Investigadores, incluindo os do King’s College London, afirmam que a redução do consumo de antibióticos por si só não é suficiente e os governos devem dar prioridade a intervenções estruturais de saúde pública, incluindo a melhoria da nutrição, a redução da sobrelotação e o reforço da igualdade na saúde em áreas de alto risco.
A resistência antimicrobiana (RAM), que ocorre quando um microrganismo se torna imune a medicamentos concebidos para o matar, deverá ceifar mais de 39 milhões de vidas nos próximos 25 anos, de acordo com estimativas publicadas na The Lancet em Setembro de 2025.

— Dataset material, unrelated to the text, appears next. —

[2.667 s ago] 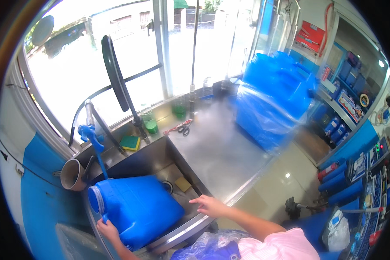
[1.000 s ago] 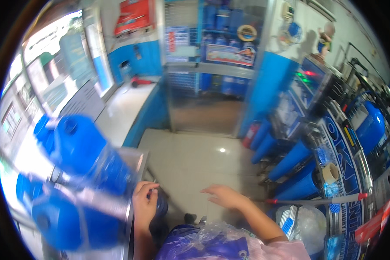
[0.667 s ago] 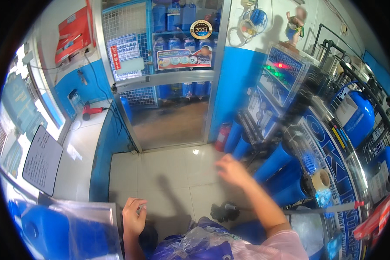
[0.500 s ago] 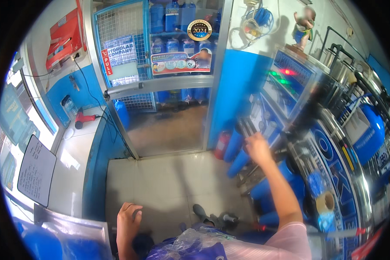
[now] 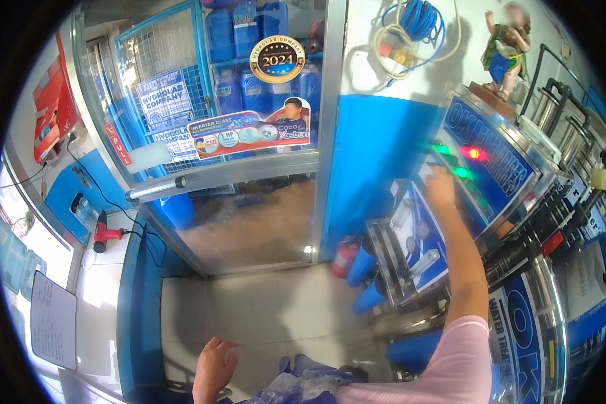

A autora sênior Tania Dottorini, professora de Ciência da Inteligência Artificial no King’s College London, disse:”Nosso estudo adota uma abordagem multiescala e multimodal que nunca foi aplicada desta forma antes. Ao identificar quais assinaturas de resistência estão aumentando, onde estão se espalhando e o que as está impulsionando, podemos direcionar melhor a vigilância, a política e a intervenção contra as ameaças com maior probabilidade de impactar a saúde global no futuro. “
“Reduzir o uso de antibióticos por si só não é suficiente. Abordar a resistência antimicrobiana requer intervenções estruturais na desigualdade, higiene, nutrição e equidade na saúde, juntamente com a gestão. Acreditamos que as nossas descobertas fornecem um roteiro para intervenções específicas de resistência antimicrobiana”, disse Dottolini.
Os investigadores analisaram mais de 45.000 genomas de 16 espécies bacterianas recolhidas em 127 países que a Organização Mundial da Saúde (OMS) identificou como patógenos prioritários.
Estas espécies, incluindo Klebsiella spp., Acinetobacter spp. e Escherichia coli, estão associadas a elevada mortalidade e opções de tratamento limitadas. Identificação de genes de resistência em espécies bacterianas associadas à resistência a antibióticos.
O estudo, publicado na revista Cell Genomics, analisou então mais de 1.000 indicadores ambientais, de saúde e socioeconómicos, como a pobreza, o clima e as tendências dos cuidados de saúde, para compreender como os fatores globais podem mudar no futuro.
As tendências globais são então ligadas aos genes de resistência para determinar quais as características da resistência antimicrobiana que estão mais estreitamente associadas às futuras mudanças ambientais e socioeconómicas.
Como resultado, os investigadores foram capazes de prever quais as ameaças de resistência com maior probabilidade de crescer até 2050, especificamente 210 características específicas dos agentes patogénicos e os principais indicadores socioeconómicos que podem impulsionar as ameaças.
“No centro dos nossos resultados, identificámos 210 assinaturas de RAM que estão mais fortemente associadas à resistência à RAM, cuja prevalência aumentará globalmente ao longo dos próximos 25 anos, e estão fortemente associadas a uma série de indicadores sociais, económicos e ambientais, sendo a mortalidade a mais forte, seguida pelos determinantes sociais da saúde, incluindo disparidades socioeconómicas e consumo de antibióticos”, escreveram os autores.
“Curiosamente, embora a mortalidade tenha sido associada às tendências previstas para a maioria das características da RAM, as disparidades socioeconómicas surgiram como a principal correlação para 32 características da RAM identificadas como ameaças críticas. Acreditamos que o nosso trabalho fornece conhecimentos práticos para enfrentar o desafio da RAM”, afirmaram.
O estudo “fornece uma dimensão nova e acionável para orientar as estratégias nacionais de resistência antimicrobiana”, acrescentou a equipe.